My daughter and I were doing crafts tonight, which is our Tuesday night tradition. After dinner on Tuesdays my husband goes out to play board games with some friends and my daughter and I stay home for some time together. Tonight's activity was paper making, courtesy of the lovely Kiwi Crate (http://www.kiwicrate.com) subscription a family friend started for us, which sends us a monthly box of craft projects with all necessary supplies included. Paper making is surprisingly easy and much less messy than I expected, but we were done after making about three sheets. We set our paper out to dry and moved on to coloring projects.
I realized as we were working at the kitchen table that my daughter has made another one of those startling and sudden developmental shifts. Just month or so ago she was happy to scribble away on paper. She might tell us "this is a whale" or "this is you, mommy!" but there was no effort to represent any form. When coloring in a coloring book she laid down bright swaths of color in haphazard ways, with a fine disregard for the lines of the picture on the page. Now, all of a sudden, she is forming shapes. She is drawing circles for heads and long skinny bodies, and she is asking for help in creating the finer details of facial features. She is attempting to color inside the lines. She is even writing down the occasional letter or number and then proudly announcing "look, I drew an "m" all by myself!"
I'm not quite sure when or how the shift took place, but I have mixed feelings about it. Of course it is fun to see her develop new skills and I enjoy the pride and pleasure she takes in her achievements. It's fascinating to see her represent her world and to get a window on what she is thinking and feeling. However, I notice that this growth seems to be accompanied by some anxiety on her part. She's asking for help more often. She's telling me "I can't do it, you do it, Mommy!" and at times becoming quite distressed when I encourage her to try. I'm spending more time reassuring her that there are "no wrongs in coloring" and reminding her that letters take practice. I draw abstract, loopy doodles that we can work on coloring together, which is a comforting and non-threateningly abstract project I remember being taught by my own mother as a child. Most of the time I can coax her to try it herself, but sometimes she gets really focused on her project looking a certain way. Then I hear "I can't, I can't, I can't" with a note of panic and we have to shift into soothing and calming. I feel bad at those moments, because it feels like my own perfectionism is staring back at me through her eyes.

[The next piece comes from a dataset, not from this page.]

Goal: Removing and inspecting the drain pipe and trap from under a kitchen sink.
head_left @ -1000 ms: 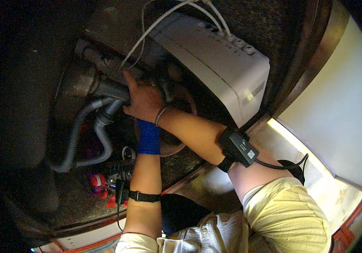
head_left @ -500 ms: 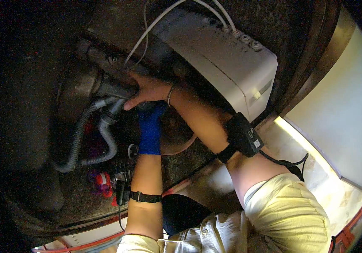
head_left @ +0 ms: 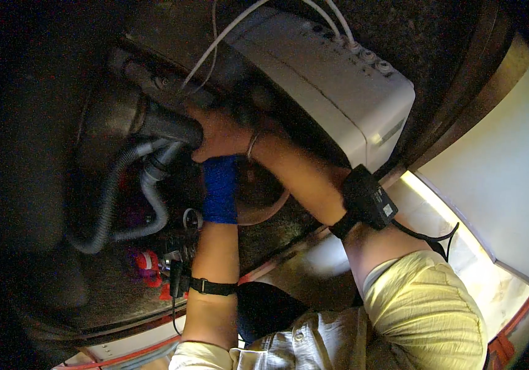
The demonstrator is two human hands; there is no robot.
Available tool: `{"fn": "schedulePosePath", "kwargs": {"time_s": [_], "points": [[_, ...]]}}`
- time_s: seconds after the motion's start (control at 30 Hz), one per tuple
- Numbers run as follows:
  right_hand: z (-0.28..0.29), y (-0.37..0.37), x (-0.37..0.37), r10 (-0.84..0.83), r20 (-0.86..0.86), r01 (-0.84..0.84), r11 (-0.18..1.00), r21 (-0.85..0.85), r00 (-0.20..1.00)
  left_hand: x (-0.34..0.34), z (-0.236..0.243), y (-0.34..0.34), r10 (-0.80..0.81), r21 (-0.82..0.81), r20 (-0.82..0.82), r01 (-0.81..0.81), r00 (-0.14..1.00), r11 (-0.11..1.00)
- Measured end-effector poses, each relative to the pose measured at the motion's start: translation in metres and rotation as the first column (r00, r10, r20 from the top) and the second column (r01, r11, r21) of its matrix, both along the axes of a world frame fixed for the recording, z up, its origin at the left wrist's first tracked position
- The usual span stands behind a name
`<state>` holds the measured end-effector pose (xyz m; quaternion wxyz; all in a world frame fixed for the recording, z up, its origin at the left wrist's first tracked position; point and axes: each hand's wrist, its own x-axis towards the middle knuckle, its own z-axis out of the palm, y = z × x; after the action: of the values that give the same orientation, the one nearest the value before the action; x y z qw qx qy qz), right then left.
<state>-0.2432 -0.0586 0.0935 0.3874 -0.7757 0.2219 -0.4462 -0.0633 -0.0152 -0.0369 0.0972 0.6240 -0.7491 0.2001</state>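
Observation:
Under a dark cabinet, my right hand [head_left: 222, 134] reaches from the right to the end of a thick grey drain pipe [head_left: 175, 126]. Its thumb side lies against or just beside the pipe end; the fingers fade into shadow. Below it, my left hand [head_left: 220, 188] wears a blue glove and points upward. Its fingers are hidden behind my right hand, so what it touches cannot be seen. Two grey corrugated hoses [head_left: 105, 206] join beneath the pipe and loop down at the left.
A white box-shaped unit [head_left: 338, 105] with white tubes [head_left: 240, 21] on top stands at the upper right. Red items [head_left: 147, 265] lie left of my left forearm. A lit strip [head_left: 443, 197] and a pale panel [head_left: 492, 166] are at the right.
My right hand has drawn its spread thumb back from in front of the pipe, toward the blue glove. The view has shifted slightly.

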Motion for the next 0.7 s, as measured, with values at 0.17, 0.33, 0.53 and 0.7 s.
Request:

I hope that I can soften this need to be right for my daughter. I know it is a necessary developmental step to take, to learn to compare your own work or actions with an external standard and to notice when you haven't hit your target. It's a basic neurobiological system that we use throughout our lives for many purposes and the anxiety it evokes is survival based, a leftover from a time in history when being wrong could be fatal. I also know, from experience, that perfectionism is a very harsh master in our own particular period of history. I hope I can teach my daughter, through word and deed, that making mistakes is not just ok but sometimes serendipitous or just plain old fun. Fortunately we have plenty more craft nights in front of us.